Many buyers may think they have to choose between old-world character and modern design. This circa-1901 brownstone shows otherwise. While a Gilded Age-era exterior welcomes you from the front and from the garden, its recent renovation brings a fresh brightness with clean, bright interiors that lift every room. Asking $6.5 million, the Park Slope brownstone is the best of both worlds.
Located two blocks from Prospect Park, the home is introduced by a brick and brownstone façade with bay windows, leaded glass, and stone carvings. Heading inside, it encompasses 3,500 square feet across four floors with an additional 1,200 square feet of outdoor space. The parlor floor wows with high ceilings and an original honey-toned, hand-carved staircase bannister as well as a prized marble mantlepiece from the Plaza Hotel. Around this historic details, chic and minimalist furnishings can clearly blend effortlessly as they do in the listing photographs.
On the garden level, an eat-in kitchen leads to the dreamy double-height glass solarium, a space signature to the era the home was built in. Framed in black steel with walls made of white brick, and clad in ivy outside, it provides greenhouse-like vitality and can be used as a flexible gathering or relaxation destination.
The remaining top two floors are reserved for the bedrooms. There are three bedrooms on the third floor, the largest of which is complete with an ensuite bathroom and bay window.

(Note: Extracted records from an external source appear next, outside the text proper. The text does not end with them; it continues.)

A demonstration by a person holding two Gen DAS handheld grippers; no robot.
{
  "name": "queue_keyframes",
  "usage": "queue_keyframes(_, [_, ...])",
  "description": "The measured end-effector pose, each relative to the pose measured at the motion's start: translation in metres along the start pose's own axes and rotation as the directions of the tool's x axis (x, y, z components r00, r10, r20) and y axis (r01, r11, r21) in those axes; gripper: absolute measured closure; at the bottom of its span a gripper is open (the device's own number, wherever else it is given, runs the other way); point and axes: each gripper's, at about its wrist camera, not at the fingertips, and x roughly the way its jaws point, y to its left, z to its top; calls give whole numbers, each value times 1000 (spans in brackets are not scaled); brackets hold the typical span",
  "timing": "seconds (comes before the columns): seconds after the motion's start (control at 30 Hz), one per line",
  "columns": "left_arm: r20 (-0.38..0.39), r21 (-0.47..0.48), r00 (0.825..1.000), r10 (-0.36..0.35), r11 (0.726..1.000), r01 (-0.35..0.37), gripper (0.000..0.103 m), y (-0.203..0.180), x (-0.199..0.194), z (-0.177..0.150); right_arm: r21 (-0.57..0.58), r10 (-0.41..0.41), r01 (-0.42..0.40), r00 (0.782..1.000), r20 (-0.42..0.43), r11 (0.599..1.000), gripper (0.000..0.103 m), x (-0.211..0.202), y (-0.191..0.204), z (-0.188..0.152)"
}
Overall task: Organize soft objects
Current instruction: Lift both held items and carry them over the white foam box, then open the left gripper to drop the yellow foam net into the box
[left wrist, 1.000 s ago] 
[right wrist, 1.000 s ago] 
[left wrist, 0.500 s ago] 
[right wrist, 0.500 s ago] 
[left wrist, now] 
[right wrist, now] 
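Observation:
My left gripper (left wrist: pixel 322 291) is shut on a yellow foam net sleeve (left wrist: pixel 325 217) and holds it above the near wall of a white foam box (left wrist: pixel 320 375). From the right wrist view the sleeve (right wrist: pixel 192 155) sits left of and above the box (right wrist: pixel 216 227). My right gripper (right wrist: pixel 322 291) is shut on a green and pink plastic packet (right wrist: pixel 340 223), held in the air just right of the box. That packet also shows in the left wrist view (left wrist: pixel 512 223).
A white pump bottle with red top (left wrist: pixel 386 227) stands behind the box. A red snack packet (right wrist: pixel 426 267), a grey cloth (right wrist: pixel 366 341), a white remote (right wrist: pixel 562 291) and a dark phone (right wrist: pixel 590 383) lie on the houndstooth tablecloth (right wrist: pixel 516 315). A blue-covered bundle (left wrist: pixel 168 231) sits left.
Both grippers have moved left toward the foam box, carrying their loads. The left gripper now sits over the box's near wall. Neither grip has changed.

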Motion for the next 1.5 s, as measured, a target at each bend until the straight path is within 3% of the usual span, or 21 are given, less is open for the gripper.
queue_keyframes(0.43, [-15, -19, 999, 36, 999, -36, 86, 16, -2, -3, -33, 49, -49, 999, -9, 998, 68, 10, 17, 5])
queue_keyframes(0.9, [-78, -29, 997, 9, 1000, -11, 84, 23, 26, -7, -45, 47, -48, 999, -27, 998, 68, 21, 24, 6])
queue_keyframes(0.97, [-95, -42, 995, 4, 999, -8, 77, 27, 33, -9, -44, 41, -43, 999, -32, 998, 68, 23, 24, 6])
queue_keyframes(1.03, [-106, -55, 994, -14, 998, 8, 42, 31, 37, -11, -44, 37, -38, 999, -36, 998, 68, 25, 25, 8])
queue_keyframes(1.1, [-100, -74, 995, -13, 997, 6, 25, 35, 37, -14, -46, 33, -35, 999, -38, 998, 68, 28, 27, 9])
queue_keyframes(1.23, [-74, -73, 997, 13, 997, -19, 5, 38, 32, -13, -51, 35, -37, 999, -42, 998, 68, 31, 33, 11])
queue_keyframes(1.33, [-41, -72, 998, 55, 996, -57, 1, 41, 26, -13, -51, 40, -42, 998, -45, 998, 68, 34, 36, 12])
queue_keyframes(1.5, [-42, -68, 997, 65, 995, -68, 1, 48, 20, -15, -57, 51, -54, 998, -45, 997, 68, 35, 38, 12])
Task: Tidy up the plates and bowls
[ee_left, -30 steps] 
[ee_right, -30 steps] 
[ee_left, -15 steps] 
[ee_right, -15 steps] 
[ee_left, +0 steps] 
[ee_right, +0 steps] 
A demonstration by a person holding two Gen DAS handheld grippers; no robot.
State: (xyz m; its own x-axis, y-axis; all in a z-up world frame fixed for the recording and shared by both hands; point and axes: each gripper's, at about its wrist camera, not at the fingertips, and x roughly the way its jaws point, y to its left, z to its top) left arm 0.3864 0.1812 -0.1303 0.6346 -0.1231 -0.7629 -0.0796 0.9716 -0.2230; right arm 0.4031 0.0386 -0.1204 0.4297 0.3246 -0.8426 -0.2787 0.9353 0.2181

The primary suite connects to its sleek, marble-and-stone bathroom through a dressing room. Then, up one more modern staircase, the stylish roof deck with sweeping city views awaits.
Redone carefully, this home seems tailor-made for someone who wants the character of an antique New York City home without the fuss of modernizing it. Move-in-ready in a family-oriented Brooklyn location, it’s listed with Roberta Golubock of Sotheby’s International Realty.